_Action item_
Return the lines below in which the string "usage" occurs.

_Source material_
[Start of section]

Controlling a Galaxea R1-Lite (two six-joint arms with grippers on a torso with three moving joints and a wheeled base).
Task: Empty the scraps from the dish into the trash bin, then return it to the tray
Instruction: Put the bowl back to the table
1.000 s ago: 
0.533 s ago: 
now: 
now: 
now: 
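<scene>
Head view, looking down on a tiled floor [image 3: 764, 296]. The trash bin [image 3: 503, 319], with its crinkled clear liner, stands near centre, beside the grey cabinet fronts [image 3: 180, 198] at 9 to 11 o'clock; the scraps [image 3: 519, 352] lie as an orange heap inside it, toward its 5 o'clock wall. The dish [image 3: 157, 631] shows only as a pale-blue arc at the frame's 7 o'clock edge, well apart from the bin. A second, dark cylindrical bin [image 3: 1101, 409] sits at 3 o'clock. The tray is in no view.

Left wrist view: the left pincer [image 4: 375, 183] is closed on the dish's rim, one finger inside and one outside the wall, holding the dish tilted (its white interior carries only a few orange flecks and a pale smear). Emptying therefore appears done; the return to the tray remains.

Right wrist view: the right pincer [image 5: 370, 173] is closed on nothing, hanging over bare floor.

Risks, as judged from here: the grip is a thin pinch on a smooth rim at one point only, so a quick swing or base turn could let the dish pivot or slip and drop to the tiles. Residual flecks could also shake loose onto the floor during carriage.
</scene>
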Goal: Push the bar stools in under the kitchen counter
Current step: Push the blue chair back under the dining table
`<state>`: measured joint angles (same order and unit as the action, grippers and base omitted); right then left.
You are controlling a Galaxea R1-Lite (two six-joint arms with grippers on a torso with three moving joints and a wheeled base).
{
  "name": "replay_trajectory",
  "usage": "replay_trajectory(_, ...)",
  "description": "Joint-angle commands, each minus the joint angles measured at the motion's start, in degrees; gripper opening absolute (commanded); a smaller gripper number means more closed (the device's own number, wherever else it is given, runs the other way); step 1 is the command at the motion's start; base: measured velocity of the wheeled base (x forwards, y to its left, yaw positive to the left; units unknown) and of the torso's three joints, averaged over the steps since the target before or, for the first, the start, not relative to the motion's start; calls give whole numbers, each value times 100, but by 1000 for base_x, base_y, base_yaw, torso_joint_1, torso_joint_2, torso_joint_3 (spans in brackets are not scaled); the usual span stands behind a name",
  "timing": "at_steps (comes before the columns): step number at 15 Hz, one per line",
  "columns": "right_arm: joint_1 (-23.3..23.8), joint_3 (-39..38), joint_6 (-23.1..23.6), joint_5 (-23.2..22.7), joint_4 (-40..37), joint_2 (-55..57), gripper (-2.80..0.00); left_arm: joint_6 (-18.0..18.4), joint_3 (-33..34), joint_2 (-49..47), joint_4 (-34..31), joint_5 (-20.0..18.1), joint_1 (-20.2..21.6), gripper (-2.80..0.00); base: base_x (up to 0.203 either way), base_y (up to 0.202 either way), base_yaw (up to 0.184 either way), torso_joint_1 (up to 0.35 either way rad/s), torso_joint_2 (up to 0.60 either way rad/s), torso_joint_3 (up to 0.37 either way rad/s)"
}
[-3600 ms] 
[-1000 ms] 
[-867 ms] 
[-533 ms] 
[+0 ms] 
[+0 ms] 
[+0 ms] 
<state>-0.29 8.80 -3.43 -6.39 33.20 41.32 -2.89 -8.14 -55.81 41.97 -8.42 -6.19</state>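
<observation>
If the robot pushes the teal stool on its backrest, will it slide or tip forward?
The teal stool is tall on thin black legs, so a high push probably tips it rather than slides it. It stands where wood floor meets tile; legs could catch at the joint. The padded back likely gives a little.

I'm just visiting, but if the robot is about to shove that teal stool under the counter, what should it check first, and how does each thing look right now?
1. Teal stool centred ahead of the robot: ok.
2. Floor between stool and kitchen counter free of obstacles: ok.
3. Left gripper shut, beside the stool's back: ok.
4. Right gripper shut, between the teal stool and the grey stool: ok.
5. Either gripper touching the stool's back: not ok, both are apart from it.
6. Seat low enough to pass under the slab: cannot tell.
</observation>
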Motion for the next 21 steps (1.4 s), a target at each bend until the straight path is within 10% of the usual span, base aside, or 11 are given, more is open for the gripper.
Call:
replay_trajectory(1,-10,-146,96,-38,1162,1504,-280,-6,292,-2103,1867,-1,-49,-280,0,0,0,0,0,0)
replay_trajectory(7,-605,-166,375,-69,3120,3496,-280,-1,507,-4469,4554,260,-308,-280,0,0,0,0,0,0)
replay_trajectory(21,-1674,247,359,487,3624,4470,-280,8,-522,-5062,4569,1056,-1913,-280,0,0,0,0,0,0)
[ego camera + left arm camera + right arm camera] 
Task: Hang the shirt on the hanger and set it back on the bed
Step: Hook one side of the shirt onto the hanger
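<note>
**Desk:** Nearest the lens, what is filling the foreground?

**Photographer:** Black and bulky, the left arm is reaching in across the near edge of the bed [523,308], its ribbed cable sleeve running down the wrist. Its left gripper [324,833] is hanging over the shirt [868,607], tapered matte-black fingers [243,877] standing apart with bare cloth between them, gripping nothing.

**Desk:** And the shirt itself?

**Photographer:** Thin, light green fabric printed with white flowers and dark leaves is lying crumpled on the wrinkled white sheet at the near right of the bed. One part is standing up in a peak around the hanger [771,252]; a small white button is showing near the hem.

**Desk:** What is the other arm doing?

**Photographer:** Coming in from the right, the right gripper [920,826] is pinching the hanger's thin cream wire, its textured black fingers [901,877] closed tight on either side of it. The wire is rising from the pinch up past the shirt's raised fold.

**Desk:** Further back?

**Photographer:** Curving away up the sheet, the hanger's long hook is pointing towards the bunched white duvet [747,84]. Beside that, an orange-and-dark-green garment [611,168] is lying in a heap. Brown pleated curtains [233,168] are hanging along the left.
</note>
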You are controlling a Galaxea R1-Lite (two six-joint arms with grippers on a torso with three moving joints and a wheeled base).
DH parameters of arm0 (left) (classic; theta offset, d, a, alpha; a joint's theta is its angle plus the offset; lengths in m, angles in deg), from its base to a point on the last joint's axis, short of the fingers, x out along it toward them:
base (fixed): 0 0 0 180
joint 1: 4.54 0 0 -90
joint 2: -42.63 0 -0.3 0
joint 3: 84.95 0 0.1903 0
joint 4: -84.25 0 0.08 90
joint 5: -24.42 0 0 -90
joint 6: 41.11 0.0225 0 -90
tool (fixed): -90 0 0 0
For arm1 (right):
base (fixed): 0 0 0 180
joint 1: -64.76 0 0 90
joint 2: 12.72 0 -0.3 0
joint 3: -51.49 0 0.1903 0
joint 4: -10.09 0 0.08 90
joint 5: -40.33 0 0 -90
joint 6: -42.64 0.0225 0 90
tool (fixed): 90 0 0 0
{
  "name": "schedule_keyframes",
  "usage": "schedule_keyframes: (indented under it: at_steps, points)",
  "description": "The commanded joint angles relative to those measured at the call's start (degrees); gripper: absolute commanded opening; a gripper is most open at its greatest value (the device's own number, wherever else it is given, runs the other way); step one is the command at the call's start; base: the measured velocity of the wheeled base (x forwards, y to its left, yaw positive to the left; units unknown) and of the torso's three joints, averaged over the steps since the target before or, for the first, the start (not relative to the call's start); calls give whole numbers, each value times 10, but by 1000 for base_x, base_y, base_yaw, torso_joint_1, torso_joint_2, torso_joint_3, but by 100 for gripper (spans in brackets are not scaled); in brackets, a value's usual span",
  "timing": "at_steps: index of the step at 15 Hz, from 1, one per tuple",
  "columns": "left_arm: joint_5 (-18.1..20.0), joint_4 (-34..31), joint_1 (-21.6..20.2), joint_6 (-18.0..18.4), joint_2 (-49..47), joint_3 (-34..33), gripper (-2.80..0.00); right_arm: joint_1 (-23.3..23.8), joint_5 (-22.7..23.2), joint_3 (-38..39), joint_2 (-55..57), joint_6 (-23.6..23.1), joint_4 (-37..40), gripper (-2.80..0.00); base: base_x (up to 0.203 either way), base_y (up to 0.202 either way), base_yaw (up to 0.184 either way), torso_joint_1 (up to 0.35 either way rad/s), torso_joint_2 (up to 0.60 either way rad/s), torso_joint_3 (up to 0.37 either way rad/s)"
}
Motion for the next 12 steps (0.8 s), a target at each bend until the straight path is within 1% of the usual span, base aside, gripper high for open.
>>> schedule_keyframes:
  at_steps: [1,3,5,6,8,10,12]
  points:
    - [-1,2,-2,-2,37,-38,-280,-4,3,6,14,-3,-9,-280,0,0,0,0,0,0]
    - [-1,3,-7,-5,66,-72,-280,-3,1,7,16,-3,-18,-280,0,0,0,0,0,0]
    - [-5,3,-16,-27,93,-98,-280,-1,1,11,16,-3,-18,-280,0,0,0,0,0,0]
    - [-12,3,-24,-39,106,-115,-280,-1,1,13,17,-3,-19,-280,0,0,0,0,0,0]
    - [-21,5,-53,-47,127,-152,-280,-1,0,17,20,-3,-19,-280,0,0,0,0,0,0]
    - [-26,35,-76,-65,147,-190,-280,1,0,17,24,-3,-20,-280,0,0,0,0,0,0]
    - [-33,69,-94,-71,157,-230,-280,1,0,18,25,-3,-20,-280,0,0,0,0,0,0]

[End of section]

_Written solution_
  "usage": "replay_trajectory(_, ...)",
  "usage": "schedule_keyframes: (indented under it: at_steps, points)",

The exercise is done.